La storia ricorda vagamente “Thelma e Louise”, Valeria Bruni Tedeschi è in stato di grazia e fa pensare spesso alla Cate Blanchett di “Blue Jasmine”, Micaela Ramazzotti sembra essere appena scappata dal set di “Ragazze interrotte”. Nonostante tutto, Paolo Virzì è riuscito a ricreare un’opera che non affronta dei problemi così seri con banalità ma nemmeno li vuole appesantire. Bisogna prendersi sul serio, ma senza eccessi, che di quelli ce ne sono già troppi nei caratteri delle due protagoniste.
Prendi un attore qualsiasi, anche il peggiore che ti capiti a tiro, lo metti su un set di Paolo Virzì e diventa immediatamente bravo. Ha diretto magistralmente sia la Ramazzotti, che offre sempre il meglio di sé quando interpreta i ruoli che il marito sembra avere cucito su misura apposta per lei, ma lo stesso vale per Valeria Bruni Tedeschi. E la cosa non si limita alle protagoniste assolute, quella di adattare perfettamente il personaggio a chi deve interpretarlo è una caratteristica innegabile del regista livornese.
“Io sono nata triste, ma voglio guarire“.
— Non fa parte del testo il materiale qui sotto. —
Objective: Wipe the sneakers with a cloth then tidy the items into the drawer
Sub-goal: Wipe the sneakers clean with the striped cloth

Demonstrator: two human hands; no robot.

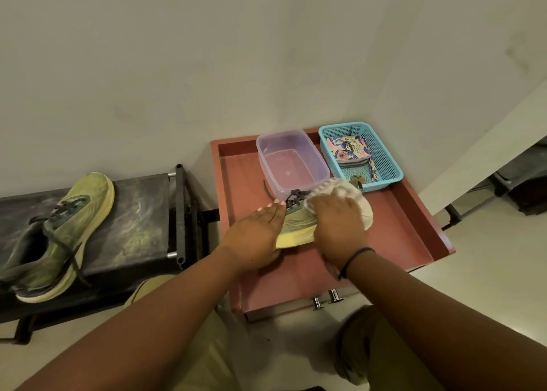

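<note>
1. The left hand (254, 236) is lying flat on the sneaker (297, 228), steadying it on the red counter (393, 228).
2. The right hand (340, 222) is grasping the cloth (352, 195), rubbing the sneaker's toe.
3. The second sneaker (65, 233) is waiting on the bench (139, 213), left.

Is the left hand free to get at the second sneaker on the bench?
Probably not yet: the left hand is steadying the sneaker being wiped. Nothing lies over the second sneaker on the bench.

Left hand (254, 236) steadies sneaker (297, 228); right hand (340, 225) presses cloth (359, 201).
</note>
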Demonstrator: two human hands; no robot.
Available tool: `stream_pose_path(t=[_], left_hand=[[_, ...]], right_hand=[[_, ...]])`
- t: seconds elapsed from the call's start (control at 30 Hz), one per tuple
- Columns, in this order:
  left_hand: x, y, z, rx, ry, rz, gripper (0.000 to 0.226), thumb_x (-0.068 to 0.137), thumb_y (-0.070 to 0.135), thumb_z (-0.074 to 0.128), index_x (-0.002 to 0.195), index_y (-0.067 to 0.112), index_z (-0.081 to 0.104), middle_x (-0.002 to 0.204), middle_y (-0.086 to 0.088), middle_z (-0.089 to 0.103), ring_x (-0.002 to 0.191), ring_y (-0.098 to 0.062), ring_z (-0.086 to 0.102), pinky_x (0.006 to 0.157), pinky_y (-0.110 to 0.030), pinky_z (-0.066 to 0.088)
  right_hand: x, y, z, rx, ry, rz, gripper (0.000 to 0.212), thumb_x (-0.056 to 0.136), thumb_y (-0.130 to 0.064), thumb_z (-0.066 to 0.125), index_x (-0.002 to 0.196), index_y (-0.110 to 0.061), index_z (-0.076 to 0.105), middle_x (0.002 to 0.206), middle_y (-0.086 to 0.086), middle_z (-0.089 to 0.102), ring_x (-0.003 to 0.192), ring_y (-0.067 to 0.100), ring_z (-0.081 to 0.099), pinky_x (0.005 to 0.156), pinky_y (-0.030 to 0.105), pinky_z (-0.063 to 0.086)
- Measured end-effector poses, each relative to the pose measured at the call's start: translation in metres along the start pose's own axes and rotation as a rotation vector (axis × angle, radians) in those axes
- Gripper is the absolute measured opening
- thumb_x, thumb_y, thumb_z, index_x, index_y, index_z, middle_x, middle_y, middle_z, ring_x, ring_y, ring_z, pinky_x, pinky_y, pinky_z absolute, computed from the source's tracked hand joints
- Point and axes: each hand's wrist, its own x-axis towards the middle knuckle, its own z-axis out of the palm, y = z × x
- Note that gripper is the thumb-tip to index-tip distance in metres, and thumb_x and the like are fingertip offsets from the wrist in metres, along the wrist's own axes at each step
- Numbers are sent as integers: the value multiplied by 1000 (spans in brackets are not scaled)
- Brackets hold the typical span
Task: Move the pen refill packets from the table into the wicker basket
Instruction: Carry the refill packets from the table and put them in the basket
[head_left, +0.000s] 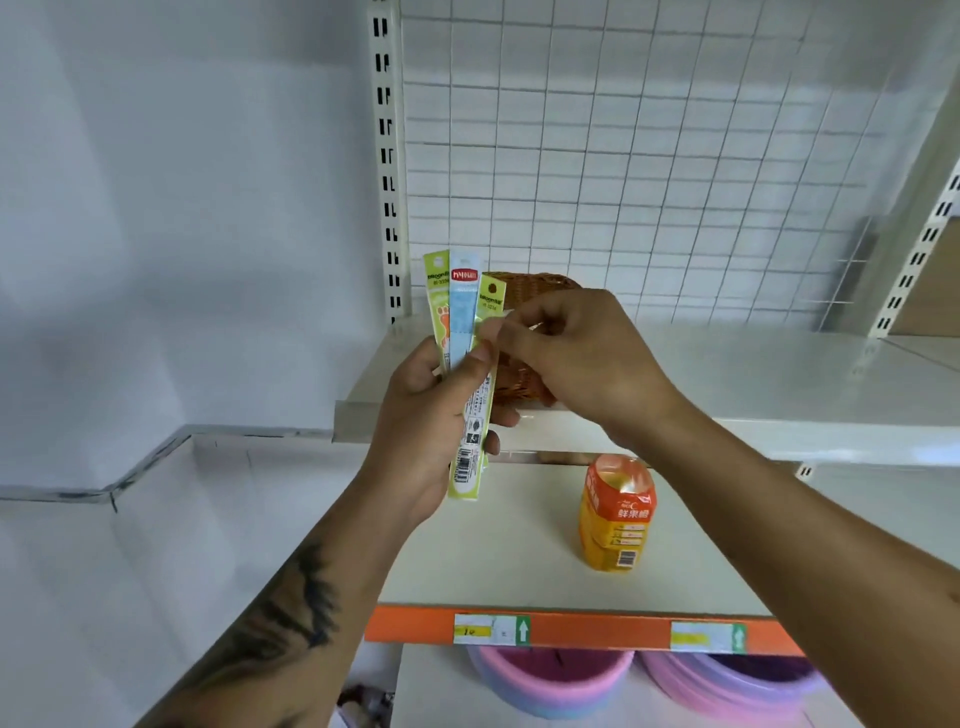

Sebbene le due donne al centro della storia de “La pazza gioia” abbiano più motivi per decidere di farla finita, riescono sempre e comunque a trovare un motivo per andare avanti. Virzì non racconta la storia puntando il dito contro di loro, piuttosto rende lo spettatore empatico, anche nei momenti in cui gli atteggiamenti di Beatrice e Donatella sono del tutto discutibili, illegali, da penalizzare. Ma stiamo osservando da vicino il quotidiano delle due donne e per questo riusciamo a comprenderle al meglio e, alla fine, a simpatizzare, nonostante tutto. Anche per questo, forse, decide di raccontare i dettagli solo più avanti, senza rivelare tutto subito. Al resto ci pensa la legge, che non sempre agisce in maniera efficace, ma lo sappiamo già. E da questo punto di vista ci sarebbero molti altri temi di cui discutere, che vanno ben oltre la storia poetica ed emozionante diretta da Paolo Virzì e che forse è il caso di non tirare in ballo, per non intaccare le due ore piacevoli che il film regala. Questa gioia pazza, letteralmente folle, incontenibile, che resiste ad ogni avversità, nonostante tutto e tutti, gioia da rincorrere, desiderare, gioia che fa rinascere, gioia che ci accomuna, “normali” (ma chi è normale?) o pazzi (“Voi non siete più pazzi della media dei coglioni che vanno in giro per la strada” diceva Jack Nicholson in “Qualcuno volò sul nido del cuculo”) secondo perizia certificata, giudizi di altri, di altri che siamo anche noi, davanti allo schermo, turbati dalle mille emozioni, così distanti o vicini da e a quel modo di essere, così capaci di comprenderlo, di empatizzare, per poi lasciare la sala ancora una volta arricchiti.